▸ **TASK GOAL**
Using the data below, copy every line that contains the word "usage".

▸ **INPUT**

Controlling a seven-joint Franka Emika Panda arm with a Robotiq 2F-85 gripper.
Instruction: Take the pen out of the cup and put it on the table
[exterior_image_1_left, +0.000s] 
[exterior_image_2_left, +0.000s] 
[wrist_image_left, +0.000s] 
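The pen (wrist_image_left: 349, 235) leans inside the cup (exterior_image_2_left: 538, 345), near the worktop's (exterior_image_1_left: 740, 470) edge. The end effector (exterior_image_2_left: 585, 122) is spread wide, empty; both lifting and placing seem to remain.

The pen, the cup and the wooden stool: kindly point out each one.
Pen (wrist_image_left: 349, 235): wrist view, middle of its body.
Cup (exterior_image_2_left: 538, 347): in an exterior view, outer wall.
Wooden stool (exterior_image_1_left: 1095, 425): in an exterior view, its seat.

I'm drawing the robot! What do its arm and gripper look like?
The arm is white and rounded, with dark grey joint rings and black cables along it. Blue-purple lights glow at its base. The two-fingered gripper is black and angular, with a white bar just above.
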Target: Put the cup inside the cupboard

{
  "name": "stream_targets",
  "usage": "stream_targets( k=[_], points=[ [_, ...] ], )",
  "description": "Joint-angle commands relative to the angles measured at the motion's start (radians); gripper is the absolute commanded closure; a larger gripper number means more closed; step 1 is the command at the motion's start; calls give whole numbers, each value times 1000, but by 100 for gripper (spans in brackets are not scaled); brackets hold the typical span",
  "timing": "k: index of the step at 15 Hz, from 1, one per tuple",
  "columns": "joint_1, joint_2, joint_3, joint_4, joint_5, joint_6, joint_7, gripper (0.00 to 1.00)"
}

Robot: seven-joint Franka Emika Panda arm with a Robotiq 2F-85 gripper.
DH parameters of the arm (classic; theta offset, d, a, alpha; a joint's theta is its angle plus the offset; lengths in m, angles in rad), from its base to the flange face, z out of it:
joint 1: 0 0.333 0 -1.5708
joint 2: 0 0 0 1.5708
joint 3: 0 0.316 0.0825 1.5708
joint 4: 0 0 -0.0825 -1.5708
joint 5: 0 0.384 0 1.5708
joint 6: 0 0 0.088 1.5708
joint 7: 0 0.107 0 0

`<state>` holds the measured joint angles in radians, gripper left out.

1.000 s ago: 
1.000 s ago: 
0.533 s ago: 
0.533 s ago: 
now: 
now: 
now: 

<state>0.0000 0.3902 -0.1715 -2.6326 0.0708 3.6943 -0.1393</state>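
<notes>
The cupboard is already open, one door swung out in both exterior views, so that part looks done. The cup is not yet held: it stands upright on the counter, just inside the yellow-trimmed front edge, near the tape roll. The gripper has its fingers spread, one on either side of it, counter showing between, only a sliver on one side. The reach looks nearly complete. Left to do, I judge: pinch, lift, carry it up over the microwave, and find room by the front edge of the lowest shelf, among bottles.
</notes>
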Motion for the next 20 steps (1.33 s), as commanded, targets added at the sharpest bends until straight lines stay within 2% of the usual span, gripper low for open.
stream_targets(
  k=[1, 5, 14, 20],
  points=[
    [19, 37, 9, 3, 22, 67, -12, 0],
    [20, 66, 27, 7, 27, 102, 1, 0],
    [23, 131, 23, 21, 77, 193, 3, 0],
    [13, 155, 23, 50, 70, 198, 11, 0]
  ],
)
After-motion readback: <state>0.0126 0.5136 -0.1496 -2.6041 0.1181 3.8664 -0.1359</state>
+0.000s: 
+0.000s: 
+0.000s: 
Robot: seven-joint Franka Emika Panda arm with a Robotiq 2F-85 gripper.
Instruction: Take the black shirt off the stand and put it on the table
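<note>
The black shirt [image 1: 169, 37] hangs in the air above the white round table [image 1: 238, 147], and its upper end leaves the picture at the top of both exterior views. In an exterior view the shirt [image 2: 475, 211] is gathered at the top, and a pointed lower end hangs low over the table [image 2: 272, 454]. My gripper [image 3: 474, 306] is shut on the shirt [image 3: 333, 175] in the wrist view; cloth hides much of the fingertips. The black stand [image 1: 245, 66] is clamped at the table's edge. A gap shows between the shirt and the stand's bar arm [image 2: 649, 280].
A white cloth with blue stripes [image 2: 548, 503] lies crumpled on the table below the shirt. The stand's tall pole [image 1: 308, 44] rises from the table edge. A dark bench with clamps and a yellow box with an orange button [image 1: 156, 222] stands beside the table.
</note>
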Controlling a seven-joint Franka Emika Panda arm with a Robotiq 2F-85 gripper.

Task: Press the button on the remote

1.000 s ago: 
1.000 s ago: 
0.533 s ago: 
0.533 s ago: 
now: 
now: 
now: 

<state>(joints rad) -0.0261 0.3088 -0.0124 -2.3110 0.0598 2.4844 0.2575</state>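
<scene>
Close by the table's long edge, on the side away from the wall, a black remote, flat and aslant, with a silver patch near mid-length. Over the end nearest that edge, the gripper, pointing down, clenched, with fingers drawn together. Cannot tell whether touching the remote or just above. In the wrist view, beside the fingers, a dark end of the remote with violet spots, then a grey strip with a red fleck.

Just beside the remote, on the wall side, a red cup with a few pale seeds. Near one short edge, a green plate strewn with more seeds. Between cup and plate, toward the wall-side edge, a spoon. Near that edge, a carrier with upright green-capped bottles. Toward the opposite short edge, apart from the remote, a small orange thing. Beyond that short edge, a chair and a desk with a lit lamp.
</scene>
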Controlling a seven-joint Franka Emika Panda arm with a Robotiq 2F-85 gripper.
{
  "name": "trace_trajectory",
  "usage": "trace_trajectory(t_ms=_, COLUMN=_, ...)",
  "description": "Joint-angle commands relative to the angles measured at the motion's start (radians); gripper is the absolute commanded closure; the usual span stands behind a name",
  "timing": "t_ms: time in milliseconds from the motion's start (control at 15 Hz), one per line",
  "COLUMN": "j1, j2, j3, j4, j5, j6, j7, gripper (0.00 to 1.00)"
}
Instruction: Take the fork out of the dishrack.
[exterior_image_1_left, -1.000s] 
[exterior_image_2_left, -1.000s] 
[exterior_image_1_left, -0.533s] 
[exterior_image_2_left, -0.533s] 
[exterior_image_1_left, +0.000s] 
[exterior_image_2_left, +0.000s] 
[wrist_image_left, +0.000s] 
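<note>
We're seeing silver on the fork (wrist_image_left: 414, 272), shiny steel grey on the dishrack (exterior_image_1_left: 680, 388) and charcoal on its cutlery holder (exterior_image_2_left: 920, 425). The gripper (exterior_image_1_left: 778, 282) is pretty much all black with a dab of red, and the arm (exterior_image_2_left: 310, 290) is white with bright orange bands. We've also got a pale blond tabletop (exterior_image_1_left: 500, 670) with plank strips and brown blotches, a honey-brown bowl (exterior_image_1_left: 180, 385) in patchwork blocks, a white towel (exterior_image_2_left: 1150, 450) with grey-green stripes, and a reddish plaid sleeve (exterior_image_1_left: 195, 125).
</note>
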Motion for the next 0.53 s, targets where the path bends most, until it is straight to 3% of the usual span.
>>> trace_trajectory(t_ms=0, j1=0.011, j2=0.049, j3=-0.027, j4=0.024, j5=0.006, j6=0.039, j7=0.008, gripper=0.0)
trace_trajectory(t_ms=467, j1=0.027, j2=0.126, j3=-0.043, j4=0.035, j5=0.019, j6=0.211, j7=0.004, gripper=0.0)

▸ **ANSWER BOX**
  "usage": "stream_targets( k=[_], points=[ [_, ...] ], )",
  "usage": "trace_trajectory(t_ms=_, COLUMN=_, ...)",

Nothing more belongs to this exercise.